Şevval'i kucağıma aldım ve yukarı çıkardım. Onu yatağın üzerine sertçe bıraktım ve ben de yanına yattım. Sıkı sıkı sarılıyordu bana, ben de ona sıkı sıkı sarılmaya başladım. O güzel kıvırcık saçlarını öpüp içime derin bir nefes çektim. Çok güzel kokuyordu. Şevval bana bakıp gülümsedi.
"Seni çoook seviyorum" dedi ben de onu altıma aldım ve dudağına yapıştım. Onu tutkuyla öpüyordum. Gerisi de bende kalsın...:D

Jin'in ağzından;

Jisoo ile odaya çıktığımızda bana bakıp güldü.
"Yaa sen çok tatlısın yaa"
"Biliyorum ama bu tatlı adam biraz sonra kobraya dönüşecek" (kobra kdkdmskkdk)
Dediğimde Jisoo'nun gözleri fal taşı gibi açıldı. Ben de kahkaha atarak gülmeye başladım ve Jisoo'yu kucağıma alıp öpmeye başladım. Dudaklarını dudaklarımdan ayırdı ve iki eliyle dudaklarını kapatıp gözlerini sıkıca yumdu ne kadar zorlasam da ellerini açamadım. En son çare olarak onu gıdıklamaya başladım. Gülerek yatağa yattı ve çırpınmaya başladı bir yandan da "artık gıdıklama" diye bağırıyordu. Bu halleri çok hoşuma gitmişti. Onu gıdıklamayı kapı birden açılınca bıraktım. Odaya gelen Lisaydı gözleri dolmuş bir şekilde konuşmaya başladı sesi ağlamaklı çıkıyordu.
"Unnie biraz konuşalım mı? " diye sordu Jisoo hemen kalktı ve ne olduğunu sordu Lisa bana bakıp
"Bize biraz müsaade eder misin?" diye sordu ben de olumlu anlamada başımı salladım ve odadan çıktım.

Jisoo'nun ağzından

Lisa çok kötü görünüyordu hemen onu sakinleştirmeye çalıştım ama Lisa  hıçkıra hıçkıra ağlıyordu.
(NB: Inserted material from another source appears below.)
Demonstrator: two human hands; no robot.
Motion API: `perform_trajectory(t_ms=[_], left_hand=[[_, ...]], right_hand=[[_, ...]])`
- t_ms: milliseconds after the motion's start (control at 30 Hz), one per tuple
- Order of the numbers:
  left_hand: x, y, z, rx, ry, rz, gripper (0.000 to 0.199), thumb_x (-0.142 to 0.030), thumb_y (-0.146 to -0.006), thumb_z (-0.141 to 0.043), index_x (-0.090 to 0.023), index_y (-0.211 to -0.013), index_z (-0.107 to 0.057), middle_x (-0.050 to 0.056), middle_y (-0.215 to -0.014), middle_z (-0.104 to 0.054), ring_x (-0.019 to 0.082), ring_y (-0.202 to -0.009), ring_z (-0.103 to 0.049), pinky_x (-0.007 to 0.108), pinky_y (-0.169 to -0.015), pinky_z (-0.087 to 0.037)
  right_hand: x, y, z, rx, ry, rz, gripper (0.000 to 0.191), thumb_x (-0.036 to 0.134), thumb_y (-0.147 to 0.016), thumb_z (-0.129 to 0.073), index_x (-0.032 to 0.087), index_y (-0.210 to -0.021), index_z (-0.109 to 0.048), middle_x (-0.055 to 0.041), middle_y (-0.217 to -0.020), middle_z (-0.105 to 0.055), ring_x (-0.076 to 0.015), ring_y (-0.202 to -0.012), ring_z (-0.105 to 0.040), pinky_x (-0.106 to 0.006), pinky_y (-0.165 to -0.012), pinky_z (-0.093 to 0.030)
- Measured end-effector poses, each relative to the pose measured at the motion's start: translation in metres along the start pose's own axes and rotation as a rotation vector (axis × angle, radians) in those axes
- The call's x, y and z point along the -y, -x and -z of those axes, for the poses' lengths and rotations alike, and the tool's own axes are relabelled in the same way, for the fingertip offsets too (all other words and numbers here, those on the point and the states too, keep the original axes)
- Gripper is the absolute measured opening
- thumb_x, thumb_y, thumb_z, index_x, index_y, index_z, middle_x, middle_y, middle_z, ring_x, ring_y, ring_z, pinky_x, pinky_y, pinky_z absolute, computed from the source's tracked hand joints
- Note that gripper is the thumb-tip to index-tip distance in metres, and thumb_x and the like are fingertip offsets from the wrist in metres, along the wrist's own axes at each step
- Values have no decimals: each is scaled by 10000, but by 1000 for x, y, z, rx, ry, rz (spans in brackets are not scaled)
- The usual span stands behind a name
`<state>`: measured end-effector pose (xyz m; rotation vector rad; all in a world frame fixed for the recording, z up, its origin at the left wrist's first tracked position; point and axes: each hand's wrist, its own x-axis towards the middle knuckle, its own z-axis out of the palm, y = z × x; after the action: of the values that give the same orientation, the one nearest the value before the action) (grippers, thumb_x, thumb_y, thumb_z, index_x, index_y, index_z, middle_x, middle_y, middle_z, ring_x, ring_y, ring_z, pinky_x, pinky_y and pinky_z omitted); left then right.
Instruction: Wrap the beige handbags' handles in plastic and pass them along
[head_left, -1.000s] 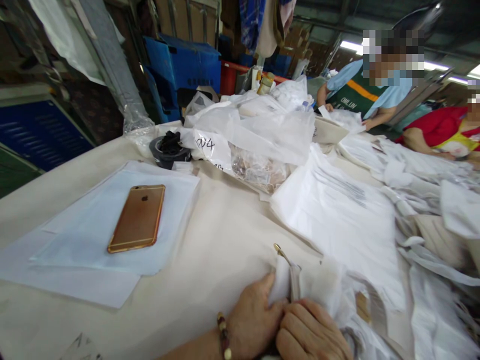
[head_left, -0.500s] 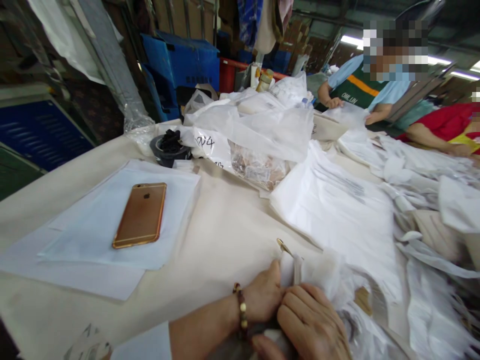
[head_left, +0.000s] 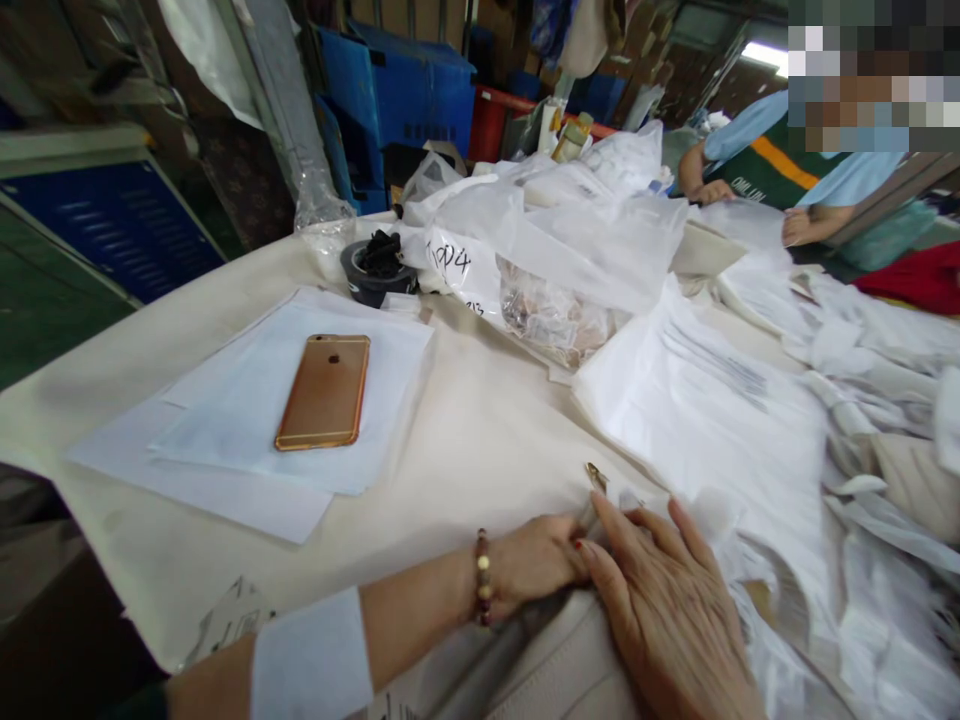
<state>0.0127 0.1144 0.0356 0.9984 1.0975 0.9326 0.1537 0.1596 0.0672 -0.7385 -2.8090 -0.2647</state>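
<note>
My left hand (head_left: 536, 562), with a beaded bracelet on its wrist, reaches in from the lower left. Its fingers curl closed on a beige stitched item (head_left: 562, 665) that looks like a bag; the fingertips are partly hidden. My right hand (head_left: 667, 600) lies over the same item with fingers stretched out and apart, its thumb close to the left fingers. Just beyond the right fingertips, a gold metal clasp (head_left: 596, 476) sticks up. White wrapping (head_left: 720, 515) bunches beside the right hand. The item's lower part runs out of view.
A gold phone (head_left: 324, 392) lies on pale sheets (head_left: 397, 380) at the left of the table (head_left: 465, 430). Behind are a black tape roll (head_left: 375, 285), plastic bags (head_left: 592, 250) and stacked white sheets (head_left: 697, 400). White wrappings (head_left: 862, 400) crowd the right. A co-worker (head_left: 772, 165) stands across.
The view has shifted, so the scene sits further right and the phone higher. My right hand has gone from curled fingers to stretched ones over the beige item. The left stays on it.
</note>
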Motion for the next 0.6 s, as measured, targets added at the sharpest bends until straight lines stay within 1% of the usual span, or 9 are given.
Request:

Ne olduğunu sorduğumda ise bana bakarak
" Suga beni sevmiyor" dedi ve daha çok ağlamaya başladı. Biraz sinirlenmiştim
"Kızım malmsısn ya ben de bir şey oldu zannettim yok öyle bi şey seviyo o seni emin ol." Lisa yüzüme bakarak
"Öyle mi dersin" dedi daha çok sinirlenmiştim
" Nerden çıkardın seni sevmediğini?" diye sordum sabırsız bir şekilde
" Bilmem ki sanki beni sevmiyormuş gibi davranıyor." dedi ve kapı çaldı. Içeri Suga girdi ve lisa'ya bakıp
"Her yerde seni arıyorum" dedi. Suga Lisa'nın ağladığını fark edince korktu. Endişeli bir şekilde
" Ne oldu kuzum niye ağlıyorsun?" diye sordu. Tam ağzımı açtım söyleyecektim ki Lisa beni susturdu. Suga'ya dönüp
"Yok bi şey Aşkm arada bi oluyo" dedi Lisa ve Suga'nın arkasından öylece bakakaldım. Of yaa Jin ile ortamı bozu gitti uyuz nolcak. Lisa ve Suga gittiğinde Jin içeri girdi ve tek kaşı havada imalı bir şekilde baktı
"Nerde kalmıştık...? "

Lisa'nın ağzından

Jisoo ile konuştuktan sonra çok rahatlamıştım. Acaba ben nasıl Suga'nın beni sevmediğini  düşündüm? Aman bee unuttum gitti!
Suga beni kolumdan tutup kendine çekti ve birden boynumu öpmeye başladı. Onun bu ani hareketi tüm bedenimi yakıp kavurdu. Midemden başlayıp kasıklarıma inen hissi de eklersek kendimden geçmiştim. Kendimi Suga'ya bıraktım. Belime sarılmış beni doyasıya öpüyordu. Onu durdurmak istemiyordum ama bunu yapmak zorundaydım. Çünkü eminim ki boynum şu anda mosmor olmuştur bile.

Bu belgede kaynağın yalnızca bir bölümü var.